Space – The Lost Frontier

It seems to me…

Space: The final frontier.  These are the voyages of the Starship, Enterprise.  Its 5 year mission: to explore strange new worlds, to seek out new life and new civilizations, to boldly go where no man has gone before.[i]

It is difficult to underestimate the level of understanding or appreciation Congress has for the importance of space research to our country.  We now are facing – for the second time – the dismembering of a team that has taken years to assemble, train, and develop.  After reaching the moon for the last time on 11 December 1972, Congress cut the budget for manned space flight cancelling the program though it was widely assumed at that time that we had the expertise to probably establish a permanent manned outpost on the moon within about ten years.  Now the space shuttle has been terminated prior to availability of any replacement vehicle.  What can they be thinking?  While the $3 billion NASA spent on the space shuttle program will be reallocated to other projects, about 7,000 experienced contractors and other people will lose their jobs but that is not the total cost: as with the Gemini moon landings, the real loss is the coordinated skills of that team of people.

The political shortsightedness demonstrated by Congress of reaching for the moon and dismantling the team responsible for that achievement is endlessly repeated.  They initially fund development programs and then cancel program funding prior to program completion while our country continues to fall behind.  Space isn’t the only example: high-speed transportation, education, healthcare…

Yes, NASA is expected to continue basic space-related research but Congress’ commitment to continued funding and development of a next generation launch vehicle is questionable.  It actually is not either cancellation of the space shuttle or future reliance on non-NASA launch vehicles to which I object; both should have been done years ago.
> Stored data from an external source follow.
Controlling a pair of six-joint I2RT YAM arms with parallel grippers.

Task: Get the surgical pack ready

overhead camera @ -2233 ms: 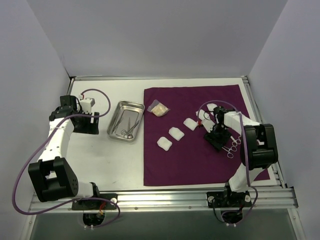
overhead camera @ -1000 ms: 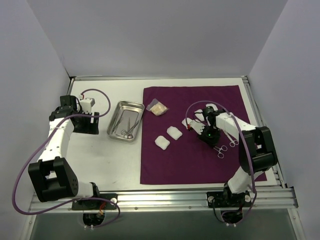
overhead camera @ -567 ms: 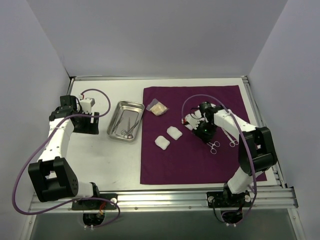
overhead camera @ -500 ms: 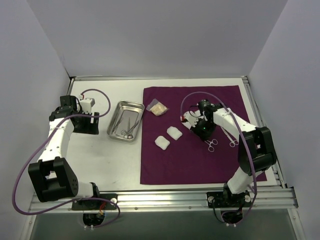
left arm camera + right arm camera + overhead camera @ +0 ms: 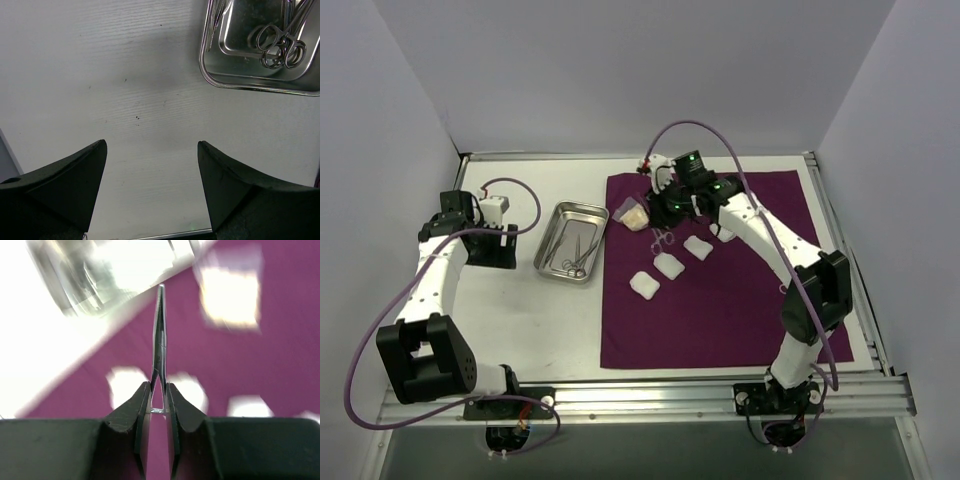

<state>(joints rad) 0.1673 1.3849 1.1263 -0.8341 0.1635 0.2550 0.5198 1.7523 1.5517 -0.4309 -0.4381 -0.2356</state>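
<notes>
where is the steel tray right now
Top view, left of centre: the steel tray sits on the table, just left of the purple cloth.

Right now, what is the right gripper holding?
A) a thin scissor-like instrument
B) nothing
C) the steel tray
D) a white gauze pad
A: in the right wrist view the right gripper is shut on a thin scissor-like instrument, seen edge-on between its fingers above the purple cloth.

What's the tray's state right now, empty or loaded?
Loaded: the steel tray holds scissor-like instruments, their ring handles clear in the left wrist view.
</notes>
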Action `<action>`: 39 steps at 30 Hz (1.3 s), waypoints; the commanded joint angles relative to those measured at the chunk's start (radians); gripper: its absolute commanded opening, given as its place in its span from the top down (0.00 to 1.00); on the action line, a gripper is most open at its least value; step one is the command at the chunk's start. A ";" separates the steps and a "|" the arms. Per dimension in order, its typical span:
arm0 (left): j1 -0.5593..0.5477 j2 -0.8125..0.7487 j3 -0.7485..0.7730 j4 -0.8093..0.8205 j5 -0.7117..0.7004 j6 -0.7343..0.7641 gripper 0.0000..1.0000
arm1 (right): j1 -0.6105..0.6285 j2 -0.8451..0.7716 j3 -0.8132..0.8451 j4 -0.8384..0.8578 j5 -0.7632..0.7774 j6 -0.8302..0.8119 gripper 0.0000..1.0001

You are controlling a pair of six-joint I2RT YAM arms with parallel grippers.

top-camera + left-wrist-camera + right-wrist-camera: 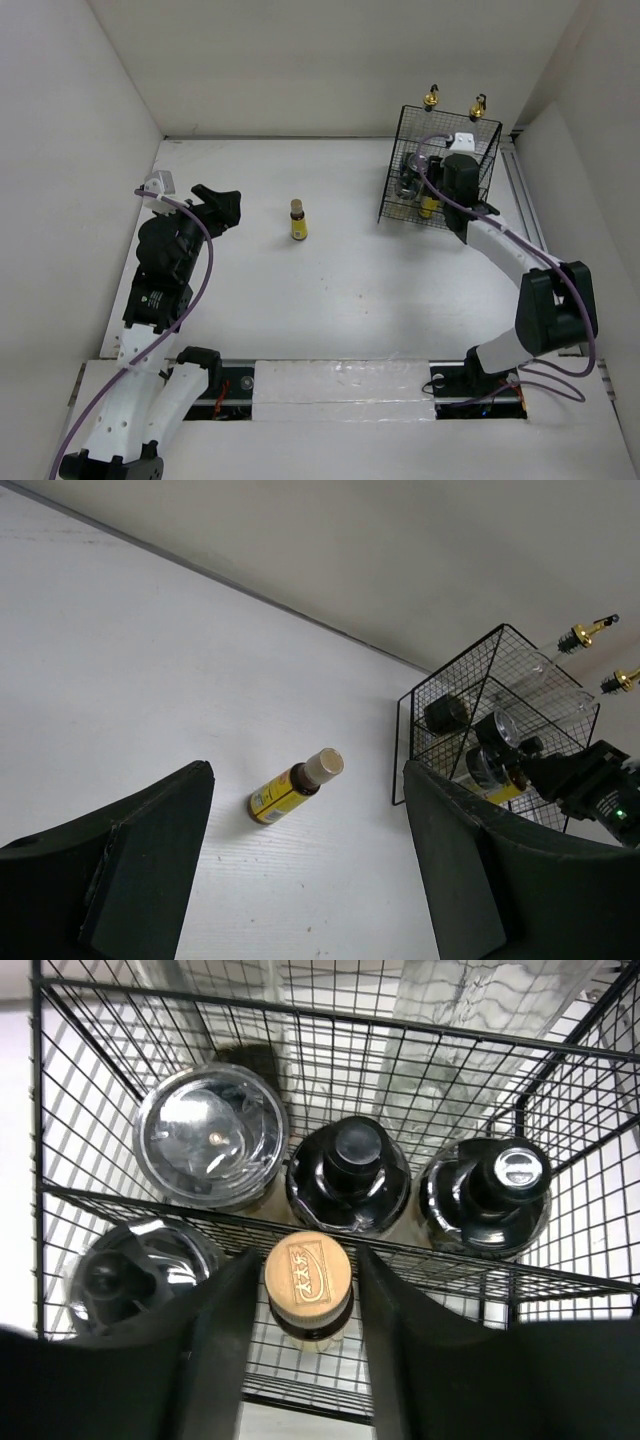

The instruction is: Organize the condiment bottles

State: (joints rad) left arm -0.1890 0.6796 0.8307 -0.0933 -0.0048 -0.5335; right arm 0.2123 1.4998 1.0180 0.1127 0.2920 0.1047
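One small yellow brown-capped bottle (298, 222) stands alone mid-table; it also shows in the left wrist view (285, 792). My left gripper (222, 205) is open and empty, left of it and apart (308, 772). The black wire basket (400, 200) at the back right holds two tall clear bottles with gold pourers (431, 97) (478, 103), several dark-lidded shaker jars (348, 1175) (487, 1195) (130, 1275) and a second yellow bottle (308, 1278). My right gripper (305, 1260) reaches down into the basket; its jaws straddle that bottle's cap with slim gaps on both sides.
White walls close in the table on the left, back and right. The basket (480, 680) stands near the right wall, with a metal rail (520, 190) beside it. My right arm's cable loops over the basket's front edge.
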 commanded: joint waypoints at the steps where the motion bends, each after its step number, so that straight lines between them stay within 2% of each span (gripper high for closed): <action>1: -0.004 -0.003 -0.005 0.055 0.006 0.003 0.27 | 0.012 -0.053 0.004 0.077 0.024 0.006 0.47; 5: -0.004 -0.003 -0.005 0.055 0.006 0.003 0.27 | 0.012 -0.127 0.013 0.036 0.035 0.006 0.38; 7: -0.004 -0.003 -0.005 0.055 0.006 0.003 0.27 | 0.012 -0.163 0.027 0.022 0.035 -0.008 0.38; 9: -0.004 -0.014 -0.005 0.055 -0.009 0.003 0.27 | 0.045 -0.228 0.037 0.010 0.013 -0.033 0.42; 11: -0.004 -0.014 -0.005 0.046 -0.009 0.003 0.27 | 0.076 -0.262 0.048 0.010 -0.023 -0.056 0.52; 12: -0.004 -0.014 0.005 0.046 -0.009 0.003 0.30 | 0.093 -0.272 0.048 0.010 -0.052 -0.056 0.75; 14: -0.004 -0.014 0.005 0.046 -0.009 0.003 0.34 | 0.168 -0.263 0.048 0.022 -0.163 -0.056 0.95; 15: -0.004 -0.014 -0.004 0.046 -0.009 0.003 0.36 | 0.205 -0.241 0.048 0.042 -0.197 -0.056 1.00; 17: -0.004 -0.005 -0.004 0.046 -0.020 0.003 0.43 | 0.339 -0.201 0.031 0.114 -0.264 -0.056 1.00; 18: -0.004 -0.005 -0.004 0.046 -0.020 0.003 0.46 | 0.382 -0.143 0.019 0.140 -0.289 -0.056 1.00; 19: -0.004 -0.005 -0.004 0.046 -0.006 0.003 0.49 | 0.421 -0.107 0.019 0.163 -0.306 -0.065 0.79; 21: -0.004 -0.005 -0.004 0.046 -0.006 0.003 0.50 | 0.507 -0.035 0.054 0.176 -0.333 -0.091 0.54; 22: -0.004 -0.005 -0.004 0.055 -0.006 0.003 0.50 | 0.524 0.023 0.089 0.176 -0.344 -0.121 0.34; 23: -0.004 -0.005 -0.004 0.055 -0.006 0.003 0.50 | 0.539 0.046 0.106 0.176 -0.344 -0.132 0.27; 26: -0.004 -0.005 -0.004 0.055 -0.006 0.003 0.46 | 0.549 0.126 0.171 0.176 -0.367 -0.157 0.15; 32: -0.004 -0.005 -0.004 0.055 -0.001 0.003 0.45 | 0.558 0.301 0.318 0.163 -0.399 -0.166 0.15; 37: -0.004 -0.006 -0.004 0.055 0.002 0.003 0.41 | 0.558 0.437 0.419 0.153 -0.421 -0.146 0.23; 39: -0.004 -0.017 -0.004 0.055 0.002 0.003 0.40 | 0.569 0.493 0.456 0.153 -0.421 -0.146 0.35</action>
State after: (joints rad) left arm -0.1890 0.6762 0.8307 -0.0933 -0.0113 -0.5350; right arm 0.7731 1.9335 1.4151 0.2382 -0.1028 -0.0479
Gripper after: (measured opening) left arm 0.597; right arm 0.680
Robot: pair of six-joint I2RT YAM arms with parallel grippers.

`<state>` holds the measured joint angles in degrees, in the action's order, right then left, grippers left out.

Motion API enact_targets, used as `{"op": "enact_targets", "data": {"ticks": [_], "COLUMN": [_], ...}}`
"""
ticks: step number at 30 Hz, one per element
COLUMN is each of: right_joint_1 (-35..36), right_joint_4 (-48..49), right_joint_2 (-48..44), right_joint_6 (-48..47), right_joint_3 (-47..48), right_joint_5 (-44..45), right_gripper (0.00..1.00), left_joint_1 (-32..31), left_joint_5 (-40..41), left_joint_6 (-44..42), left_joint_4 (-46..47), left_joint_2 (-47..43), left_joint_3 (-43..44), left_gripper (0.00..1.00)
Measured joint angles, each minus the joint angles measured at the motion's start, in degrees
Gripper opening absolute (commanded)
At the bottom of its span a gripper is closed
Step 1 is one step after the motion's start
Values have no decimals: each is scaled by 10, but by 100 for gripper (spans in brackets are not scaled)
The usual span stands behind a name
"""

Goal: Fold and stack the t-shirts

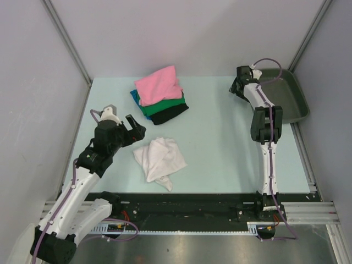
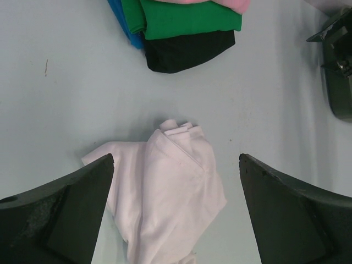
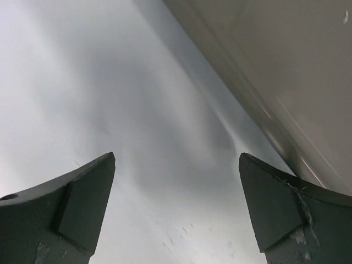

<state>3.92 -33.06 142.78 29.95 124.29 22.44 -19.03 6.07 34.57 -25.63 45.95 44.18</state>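
Three walls [image 1: 192, 33] ring table [image 1: 220, 148] holding perhaps five t-shirts [image 1: 158, 83].

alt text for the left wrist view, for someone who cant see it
A crumpled white t-shirt lies on the pale table, framed by the open left gripper. Beyond it sits a folded stack: black t-shirt lowest, green t-shirt on it, a blue t-shirt and a pink t-shirt barely showing.

Five t-shirts [image 1: 159, 91], one tray [image 1: 289, 102], and two pincers [image 1: 136, 127] [image 1: 237, 83].
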Motion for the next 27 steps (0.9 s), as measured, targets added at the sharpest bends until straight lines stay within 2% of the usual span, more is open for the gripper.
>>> {"op": "enact_targets", "data": {"ticks": [4,7,8,11,17,19,22,27], "right_joint_1": [-1,-2,-2,4,57,94,176,312], "right_joint_4": [-32,-28,-20,24,82,92,96,101], "right_joint_2": [45,38,26,-57,-272,-345,-424,-483], "right_joint_6": [0,-1,-2,-10,-9,-12,-18,-22], "right_joint_3": [89,79,59,-90,-333,-384,-411,-452], "right_joint_5": [4,-11,-17,-45,-99,-111,-124,-148], "right_gripper": [100,100,100,100,100,100,100,99], "left_joint_1": [1,2,2,2,2,2,2,3], "left_joint_5": [6,10,10,10,9,8,7,11], "left_joint_6": [-3,-5,-5,-5,-6,-7,-6,-3], "left_joint_4": [-3,-5,-5,-7,-17,-20,-22,-27], "left_joint_2": [0,3,4,6,9,13,19,19], "left_joint_3": [7,8,8,8,8,8,6,-12], "left_gripper": [100,100,100,100,100,100,100,100]}}
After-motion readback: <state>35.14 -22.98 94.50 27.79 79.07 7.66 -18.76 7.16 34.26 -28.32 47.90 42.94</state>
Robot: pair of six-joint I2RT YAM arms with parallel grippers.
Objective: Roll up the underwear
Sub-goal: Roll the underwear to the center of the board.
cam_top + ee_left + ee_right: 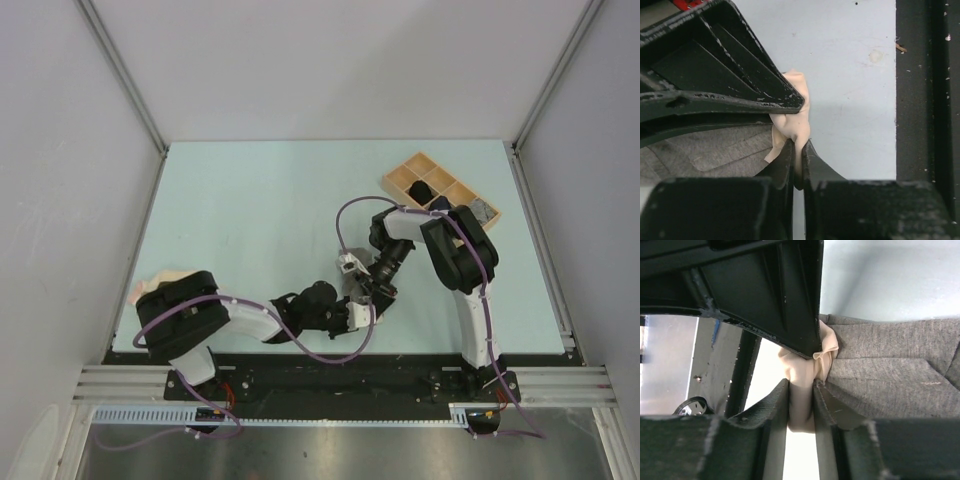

The space shuttle never was a good design; it was not the initial design selection (the initially selected design exceeded budget allocations).  While the preferred shuttle might not have met expectations, cost of each launch would have been significantly less since fuel tanks and boosters would have been reusable, launch turnaround time would have been shorter, and reentry would have been safer (tile problems)…

Reliance on contract launch vehicles would have encouraged development of non-governmental exploitation of space.  Where would we be today if contracts to take people to the space station had been given to a Delta or SkyWest equivalent or parts delivery to UPS or FedEx twenty years ago?  Without financial encouragement, it is unlikely non-governmental organizations will exploit the many potential space represents.

We must never forget that while advanced research is critical, the ultimate goal of any space research is to reach out beyond the bounds of our single planet.  Humanity always needs to explore beyond whatever current frontiers or physical limits exist.

More important than basic research or achieving our potential as a space-faring species is that to increase the probability of our survival, it is necessary to not be dependent upon a single planet.  Establishment of off-planet colonies substantially reduces catastrophic probabilities from events such as asteroid collision or nuclear-winter.

Our planet has resource limitations providing only a short window of opportunity to take our initial step into space and we are rapidly running out of time.  We already have wasted our initial opportunity after reaching the moon.  What our political leaders do not appreciate is that it doesn’t matter who gets there first, only who stays.  It seems highly likely that if we ever return to moon, what we will find there will be labeled “Made in China”.

Cost justification of any program is important, whether it is research, development, manufacturing, or other activity.  The DARPA model has shown its effectiveness in DOD programs and with appropriate modifications probably would be equally effective as well for non-governmental space-related development.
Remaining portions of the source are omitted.